# What's the top 5 worst things about being a single parent?



## crossroads

As the title asks: What's the top 5 worst things about being a single parent?

I salute you guys.


----------



## billy2mm

no lie ins at weekends

no mothers day breakfast in bed

no one to watch the kids so i can have a shower in peace

no one to cook us tea

no one to let me go back to bed when i am ill


----------



## moomin_troll

no chance to get a lie in 

its very lonely

no one to help u with meal/bath times

no one to give u a break when u have a screaming toddler and just want to scream urself

no one to help when ur ill


----------



## suzanne108

Why do you ask? 

I agree with the suggestions above but really I love being a single parent. 

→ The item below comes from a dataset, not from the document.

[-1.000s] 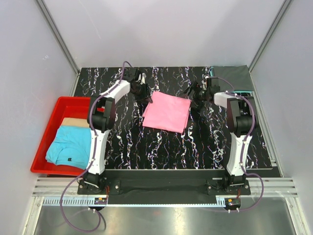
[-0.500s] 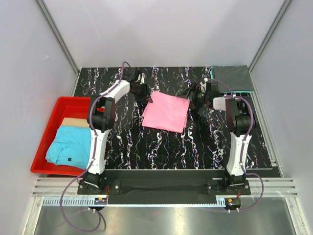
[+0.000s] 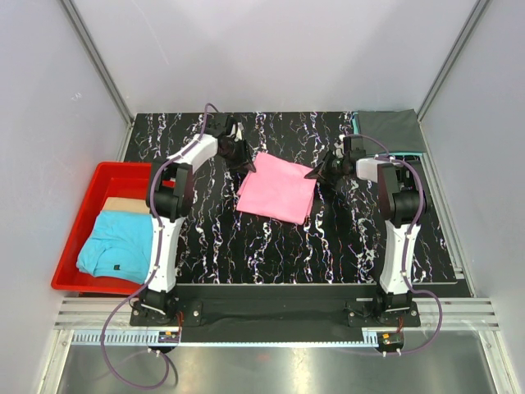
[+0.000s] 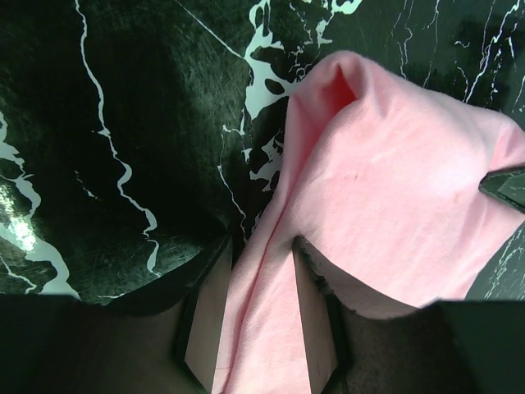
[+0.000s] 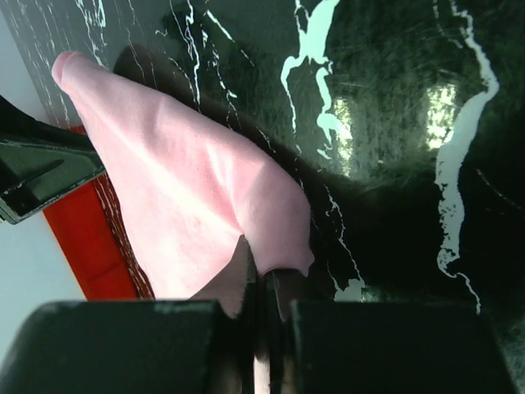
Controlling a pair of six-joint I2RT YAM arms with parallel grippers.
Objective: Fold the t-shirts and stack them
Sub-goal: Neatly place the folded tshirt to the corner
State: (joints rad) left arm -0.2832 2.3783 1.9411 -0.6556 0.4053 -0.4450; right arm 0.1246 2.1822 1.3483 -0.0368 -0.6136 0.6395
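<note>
A bright pink t-shirt [image 3: 279, 189], folded to a rough rectangle, lies in the middle of the black marbled table. My left gripper [image 3: 243, 158] is at its far left corner. In the left wrist view the pink t-shirt [image 4: 394, 180] fills the gap of the left gripper [image 4: 262, 312], which is shut on a thick fold. My right gripper [image 3: 321, 171] is at the far right corner. In the right wrist view the right gripper [image 5: 262, 283] is shut on a pinch of the pink t-shirt [image 5: 180, 189], whose corner is lifted off the table.
A red bin [image 3: 82, 213] at the left holds a light blue t-shirt [image 3: 119, 242] with a small dark mark and a tan cloth [image 3: 125, 205]. A folded dark grey t-shirt [image 3: 392, 130] lies at the far right corner of the table.
The right gripper has moved onto the pink t-shirt's right corner and shut on it. The left gripper has kept its hold and place.
</note>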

I can actually thing of more negatives to having a partner haha, but then I am a man hater :blush: :haha:


----------



## lou_w34

How about a 'top 5 great things about being a single parent thread' :)

I could just as easily ask 'whats the top 5 worst things about having a partner and being a parent' LOL

I love being a single mummy :flower:


----------



## bloodbinds

Top worst thing about being a single parent:

Threads like these.



What a negative thread! :nope:


----------



## Jo

:huh:
I'm sorry but I think it is a bit off starting a thread like this if you are NOT or ever have been a single parent.

Surely it should be a best and worst things.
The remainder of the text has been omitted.